By July 18, 2019Article

In the garden over morning coffee, I read, “The Metamorphosis: AI will bring many wonders. It may also destabilize everything from nuclear détente to human friendships. We need to think much harder about how to adapt by Dr. Kissinger, Dr. Huttenlocher and plain ol’ no PhD Eric Schmidt. It’s brilliant. 

Then, I thought of four mind-bending additions to this piece – that I hope are directionally correct but really just thought-provoking rather than claiming to detail the near term future. 

1. Can AI ‘Do’ Philosophy

Massive AI does not use the language of humans, our frame of reference or what we call knowledge – and never what we would call wisdom. It is just not that in any way. Nor does it really emulate our brains which while massively complex and huge (from a node count) are very slow if not useless for the scale ‘problems’ AI loves.

Philosophically, it has no epistemology nor will it ever. That doesn’t just mean it has a hard time really understanding the difference between well-founded belief and opinion it means it doesn’t even ‘think’ in those terms. So we really shouldn’t be so surprised that an AI heavyweight learns to play chess in 24 hours in a way that makes little sense to chess masters and minor detail becomes best in the world in the same day. That is what it does. It blasts through scale complexity in new innovative fast ways that don’t really have human reference points because it’s not human. That makes AI and ethics a really murky area.

2. Digital AI Companions

Old frames of reference won’t be right. The end game isn’t digital companions who are wicked smart or even digital twins which are really useful. Near term, we will see more of both. Except for hermits, the entire world is humans in interactions engaging with things and information. These processes, patterns and progressions will all become more proactive, preventative, pattern matched, personalized, predictive and hopefully in many cases permissioned.

All of this means ‘life’ becomes more intelligent with increasing efficiency, quality, satisfaction, engagement, cycle time, knowledge and hopefully understanding. The great gift is it will eliminate time waste and give us time back…our scarest resource. That is so much more than a digi-companion. Humans and the landscape they move through will simply be augmented by AI in a myriad of ways. AI will deliver Evolutionary Intelligence where we continually improve as the environments we move through harvest data exhaust and apply that to whatever we deem progress to be.
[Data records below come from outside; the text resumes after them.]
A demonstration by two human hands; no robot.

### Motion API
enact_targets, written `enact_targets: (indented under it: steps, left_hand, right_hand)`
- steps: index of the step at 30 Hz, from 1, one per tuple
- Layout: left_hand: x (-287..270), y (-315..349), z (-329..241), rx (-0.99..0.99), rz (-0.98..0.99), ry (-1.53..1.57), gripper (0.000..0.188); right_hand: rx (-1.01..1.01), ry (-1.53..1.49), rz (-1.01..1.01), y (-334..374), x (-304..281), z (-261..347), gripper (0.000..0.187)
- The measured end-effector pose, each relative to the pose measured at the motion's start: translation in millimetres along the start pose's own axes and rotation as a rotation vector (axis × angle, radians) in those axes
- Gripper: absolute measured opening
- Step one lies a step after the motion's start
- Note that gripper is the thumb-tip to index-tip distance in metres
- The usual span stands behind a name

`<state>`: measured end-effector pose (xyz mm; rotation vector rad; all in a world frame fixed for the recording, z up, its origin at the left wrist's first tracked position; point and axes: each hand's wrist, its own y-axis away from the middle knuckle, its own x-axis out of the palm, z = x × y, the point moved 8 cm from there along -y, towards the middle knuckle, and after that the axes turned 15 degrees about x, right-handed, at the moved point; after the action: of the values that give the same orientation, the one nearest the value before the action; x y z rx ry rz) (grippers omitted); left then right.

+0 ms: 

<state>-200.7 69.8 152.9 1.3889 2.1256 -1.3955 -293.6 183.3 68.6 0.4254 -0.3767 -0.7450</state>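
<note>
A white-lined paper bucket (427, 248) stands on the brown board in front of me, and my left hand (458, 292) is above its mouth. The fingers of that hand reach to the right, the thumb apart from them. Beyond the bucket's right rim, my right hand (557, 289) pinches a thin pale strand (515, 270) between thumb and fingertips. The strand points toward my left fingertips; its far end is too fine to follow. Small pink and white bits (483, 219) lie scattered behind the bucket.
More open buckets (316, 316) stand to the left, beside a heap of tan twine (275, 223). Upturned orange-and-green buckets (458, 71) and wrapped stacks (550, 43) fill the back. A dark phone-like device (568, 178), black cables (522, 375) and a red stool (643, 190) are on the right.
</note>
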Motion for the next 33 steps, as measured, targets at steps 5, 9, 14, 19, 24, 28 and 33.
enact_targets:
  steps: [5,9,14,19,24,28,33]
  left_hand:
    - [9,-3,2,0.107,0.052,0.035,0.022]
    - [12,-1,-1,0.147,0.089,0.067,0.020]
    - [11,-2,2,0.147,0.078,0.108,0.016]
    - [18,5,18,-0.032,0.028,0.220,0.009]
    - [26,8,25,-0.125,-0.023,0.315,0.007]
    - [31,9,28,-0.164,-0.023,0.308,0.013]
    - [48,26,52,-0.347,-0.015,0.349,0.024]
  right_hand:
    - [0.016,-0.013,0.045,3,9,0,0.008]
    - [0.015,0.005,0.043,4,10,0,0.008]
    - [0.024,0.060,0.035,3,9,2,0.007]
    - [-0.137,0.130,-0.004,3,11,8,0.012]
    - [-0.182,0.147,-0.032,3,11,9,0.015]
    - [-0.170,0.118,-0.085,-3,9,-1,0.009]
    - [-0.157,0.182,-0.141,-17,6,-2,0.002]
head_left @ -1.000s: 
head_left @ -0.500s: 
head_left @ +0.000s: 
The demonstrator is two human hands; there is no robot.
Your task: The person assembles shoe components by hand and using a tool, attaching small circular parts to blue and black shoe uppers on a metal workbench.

Homo Sapiens will become Homo Cumulatus within one generation. A short piece on that: 

http://sandhill.com/wp-content/files_mf/theinternetofthingsisntfinal.pdf

We will move beyond just data analysis and clever math, machine learning, predictive analytics, etc. We will watch networks of human and synthetic data behave. It’s that behavior that will create new questions and opportunities. 

3. War, War Fighting and Optimism

 AI makes me more optimistic about war for three reasons:

 1) It will become more precise, predictive, preventative… AI will help leading powers see the digitized landscape and outcomes better and hopefully reduce mistakes and overreactions that have historically been the hallmark of war and indeed the triggers for escalation. It will also be because we will see consequences more clearly. Gone will be the days where an Arch Duke taking a wrong turn triggers anything and especially not the scale of WWI. 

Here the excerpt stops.